Зверёнка плюшевая
Я всегда была миленькой, тепленькой, такой плюшевой и солнышком уруру. Нежной была. Позаботиться — согреть — развеселить. Видимо, с детства усвоила, если хочешь выживать, нужно уметь стимулировать в других гормон окситоцина, чтобы люди радовались, умиляли, иногда кормили, хотели радостно улыбаться. А основной источник кто? Детеныши, человеческие дети, да маленькие зверята.
Так, конечно не думала. Вообще только недавно про этот чертов окситоцин поняла. Важно было тогда тепло от мира получать, а для этого светиться и греть самой. Безгранично. Ну я и светилась и грела. Пригревала и хор Политеха на кухне, и безумных музыкантов в маленькой комнате, кого на вечер, кого на пару лет; и прекрасных художников, и автостопщиков, и друзей виртуальных из ЖЖ. Где-то там же и тогда же мучительно училась отстаивать границы.
Границы?
Однажды увидела, как подруга у себя дома вечером, такая же творческая, вообще несколько миров в одном, отложила гитару, встала и сказала, мол, все, ребятки, я устала, расходимся. И погнала нас в коридор собираться. Было часов 9, может 10. Вполне еще всем успеть и на метро, и на маршрутки после. Без соблазнов опоздать и ютиться на гостевом кресле. Это был прямо шок, прямо кайф, что так можно оказывается.
Потом пригодилось, когда дурные (и не всегда мои) гости решали, что у нас можно есть, пить, ночевать. От плюшевой девочки не ожидали как-то, а мне стало нравится, как появляется сталь в голосе, как с чувством священной войны говоришь без дрожи в голосе «нет», на которое имеешь право.
За несколько лет до этого, на форуме, помню, поднимала тему, о том, как было бы здорово уметь превращаться в стерву. Это я сейчас понимаю, что писала ведь, не про стервозность, а про бытие человеком, в котором нет невротической доброты. Той, которая не от силы, а от слабости, от опасения, что социум, особенно важный социум, интересных, своих, вдруг откажется, перестанет любить, изгонит.

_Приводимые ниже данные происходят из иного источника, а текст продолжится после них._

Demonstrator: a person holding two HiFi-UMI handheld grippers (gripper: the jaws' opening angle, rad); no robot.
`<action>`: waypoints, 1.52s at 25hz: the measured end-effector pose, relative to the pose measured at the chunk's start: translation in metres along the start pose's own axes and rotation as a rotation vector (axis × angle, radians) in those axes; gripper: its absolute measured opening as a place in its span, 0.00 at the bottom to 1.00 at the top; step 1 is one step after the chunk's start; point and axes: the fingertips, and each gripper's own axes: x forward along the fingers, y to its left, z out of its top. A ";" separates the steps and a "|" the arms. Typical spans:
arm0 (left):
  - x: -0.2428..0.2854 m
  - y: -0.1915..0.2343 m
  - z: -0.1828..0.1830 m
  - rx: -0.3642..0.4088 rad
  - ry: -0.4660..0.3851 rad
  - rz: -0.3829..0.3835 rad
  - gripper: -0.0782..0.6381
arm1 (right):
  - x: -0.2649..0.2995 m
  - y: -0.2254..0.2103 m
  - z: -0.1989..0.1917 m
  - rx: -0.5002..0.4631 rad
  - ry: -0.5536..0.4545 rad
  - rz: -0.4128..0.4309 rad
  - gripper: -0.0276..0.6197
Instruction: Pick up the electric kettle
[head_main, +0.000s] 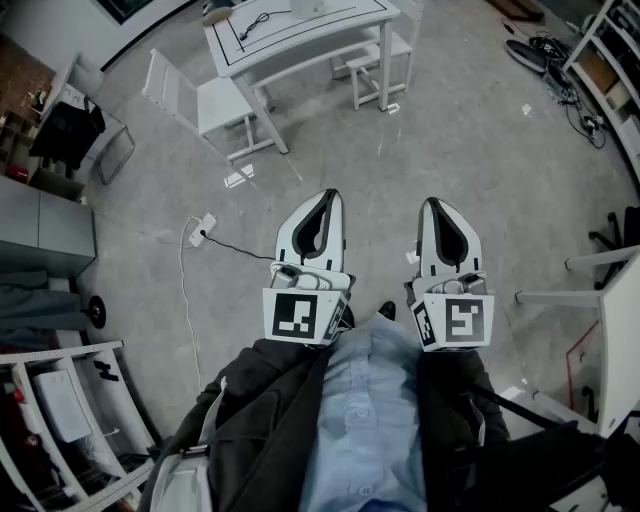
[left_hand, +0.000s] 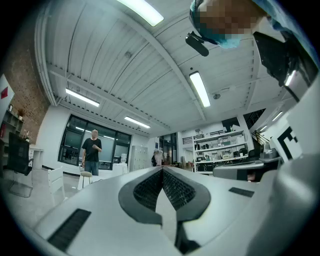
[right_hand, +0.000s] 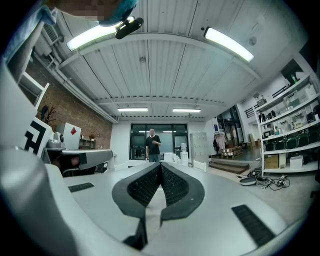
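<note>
Grey floor (head_main: 450, 130), white table (head_main: 300, 35) at top centre of frame. Left gripper (head_main: 328, 195) and right gripper (head_main: 433, 203) both closed tight, empty, held level. Kettle not identifiable in any view. Step: pre-approach. Next: locate kettle, approach it, open jaws.

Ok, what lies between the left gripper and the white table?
Bare grey floor, in the head view, from left gripper to white table; the power strip and its cable lie off to the left.

The left gripper (head_main: 326, 196) and the right gripper (head_main: 433, 204) are being held side by side above the floor (head_main: 470, 140). Ahead, the worktop (head_main: 320, 30) is being flanked by a left chair (head_main: 200, 100) and a right chair (head_main: 378, 58).
</note>
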 end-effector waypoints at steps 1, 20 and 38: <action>0.000 0.001 0.000 0.000 -0.001 0.000 0.12 | 0.000 0.001 0.000 0.000 -0.001 0.000 0.07; -0.002 -0.034 -0.025 -0.067 0.053 -0.037 0.12 | -0.018 -0.009 -0.018 0.056 0.026 0.038 0.07; 0.024 -0.059 -0.034 -0.056 0.058 0.040 0.12 | -0.006 -0.059 -0.035 0.098 0.055 0.080 0.07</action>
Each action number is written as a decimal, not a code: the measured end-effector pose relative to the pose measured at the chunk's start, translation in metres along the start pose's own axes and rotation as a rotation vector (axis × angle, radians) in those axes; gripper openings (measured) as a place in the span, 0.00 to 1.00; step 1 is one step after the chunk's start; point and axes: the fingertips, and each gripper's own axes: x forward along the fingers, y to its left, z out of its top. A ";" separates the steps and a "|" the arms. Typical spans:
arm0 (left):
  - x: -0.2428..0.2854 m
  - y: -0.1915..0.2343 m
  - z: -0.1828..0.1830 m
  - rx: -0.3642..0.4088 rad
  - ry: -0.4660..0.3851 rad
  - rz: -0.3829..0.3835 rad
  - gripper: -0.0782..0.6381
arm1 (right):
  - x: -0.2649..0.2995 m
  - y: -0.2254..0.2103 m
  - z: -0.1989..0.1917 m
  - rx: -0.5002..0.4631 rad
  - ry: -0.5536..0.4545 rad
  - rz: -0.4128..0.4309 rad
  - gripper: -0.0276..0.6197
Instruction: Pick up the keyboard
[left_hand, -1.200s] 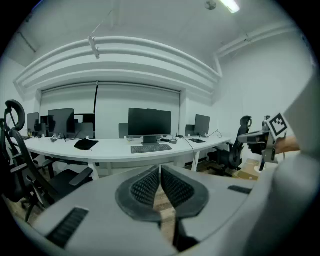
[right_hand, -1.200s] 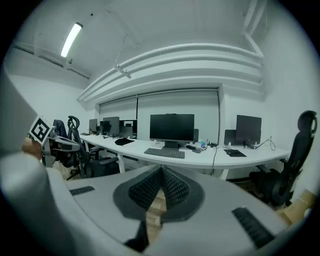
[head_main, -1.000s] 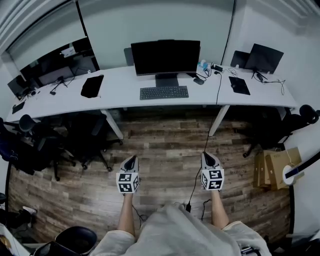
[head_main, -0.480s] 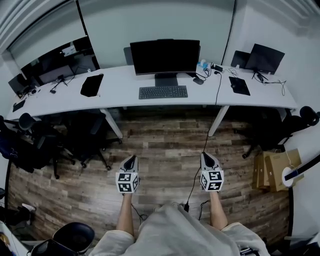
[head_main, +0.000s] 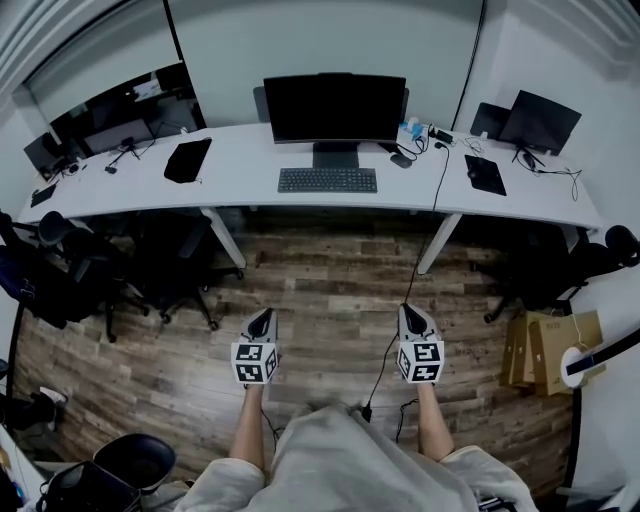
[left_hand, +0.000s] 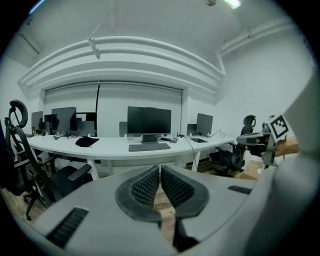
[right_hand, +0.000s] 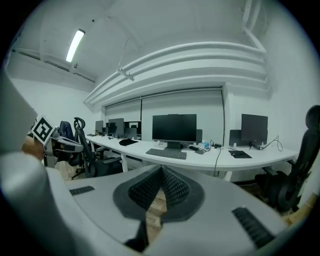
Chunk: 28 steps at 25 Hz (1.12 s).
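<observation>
Head view puts the keyboard (head_main: 328, 180) in the upper middle of the frame. It lies flat on the white desk (head_main: 240, 185), just in front of the monitor (head_main: 334, 107) stand. Both tools sit low in the frame over the wooden floor (head_main: 330, 275), well apart from the desk. The left gripper (head_main: 261, 318) is left of centre and the right gripper (head_main: 408, 312) right of centre. Each has its jaws clenched together on nothing, as its own gripper view confirms, and the keyboard shows small and far beyond the tips. The step in hand looks like the approach, with no grasp begun. The next move likely calls for closing the gap to the desk and spreading the jaws. They would then need to reach the keyboard's ends or front edge so the thin slab can be pinched and lifted level.
</observation>
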 end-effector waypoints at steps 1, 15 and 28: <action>0.001 -0.001 0.000 0.002 0.001 0.003 0.13 | 0.002 -0.001 -0.001 -0.005 0.003 0.006 0.04; 0.038 0.006 -0.001 0.004 0.023 0.025 0.13 | 0.045 -0.020 -0.002 0.004 0.008 0.020 0.04; 0.152 0.060 0.026 -0.010 0.027 -0.019 0.13 | 0.155 -0.040 0.023 -0.012 0.027 -0.012 0.04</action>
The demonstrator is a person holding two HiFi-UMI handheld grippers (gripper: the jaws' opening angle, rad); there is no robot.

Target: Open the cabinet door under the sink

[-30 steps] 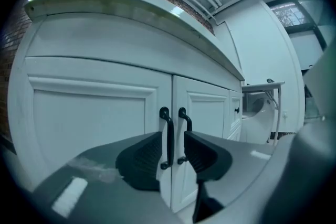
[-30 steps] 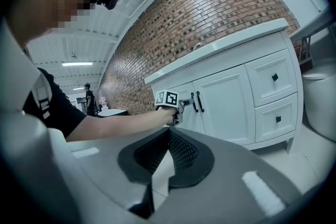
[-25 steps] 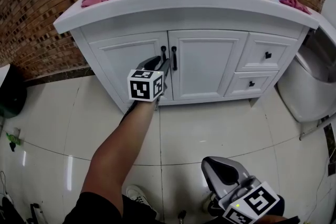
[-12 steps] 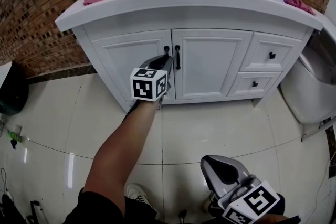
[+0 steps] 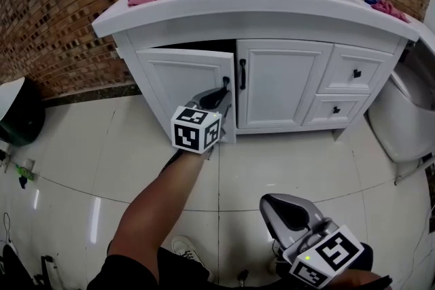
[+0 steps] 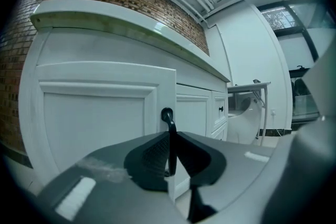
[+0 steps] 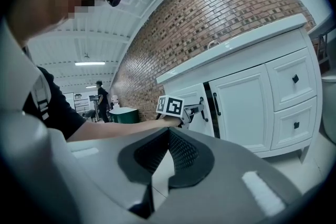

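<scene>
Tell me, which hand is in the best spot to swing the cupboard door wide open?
Left. The left tongs are shut on the black handle of the left door, which stands ajar. The right tongs hang low, well back from the cabinet, shut on nothing.

The head view looks down from high up at the cabinet (image 5: 279, 81) and the floor (image 5: 285, 159), from a little way back. The left gripper (image 5: 219, 97) view sits low, very close to the open door (image 6: 94, 123), and looks along its fingers (image 6: 152, 152) at the handle (image 6: 169, 131). The right gripper (image 5: 275, 207) view sits low and further back. It looks across at the cabinet front. All three see that door.
</scene>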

С мужчинами особенно ощутимо было. Стоило начаться роману, завязаться взаимности или страсти, как я превращалась в теплую коточку, безвольную, нежную, неинтересную в итоге. В дружбе как-то не так сильно чувствовалось, потому что там свою ценность ощущала, не стремилась к слиянию.
Одним из неверных путей, как-то стала попытка негативные эмоции подавлять. Терпеть, стиснув зубы. Потом аукнулось. Пришлось искать, как проблемы решать, а не прятать.
Нашла
Теперь, последние месяцы, вижу себя новой, другой. Вдруг нашла то, что все взрослые годы, практически половину жизни, пыталась найти. Эту силу. То, что называла стервозностью, чему завидовала. Силу, в которой ты можешь позволить себе быть злой и плохой — для других. Потому что их оценка становится неважна, важнее свои дела и задачи, свои ориентиры. Когда ты можешь сказать нет. Не ответить. Молча удалить из друзей, из жизни. Уволить, если надо уволить. Поставить на место, когда требуется. Отказаться работать, когда невыгодно. Не слушать, если не экологично. Силу, где ты — по умолчанию хорош, достоин любви и уважения. По праву рождения. А чужие оценки — это просто оценки.
Это называется «зрелость»? Я чувствую себя так, словно я безмерно богата. У меня есть еще пол жизни, если не больше, чтобы жить это время в новой себе. В сильной себе. В себе, которая может быть собой, жить для себя. Почти демиург.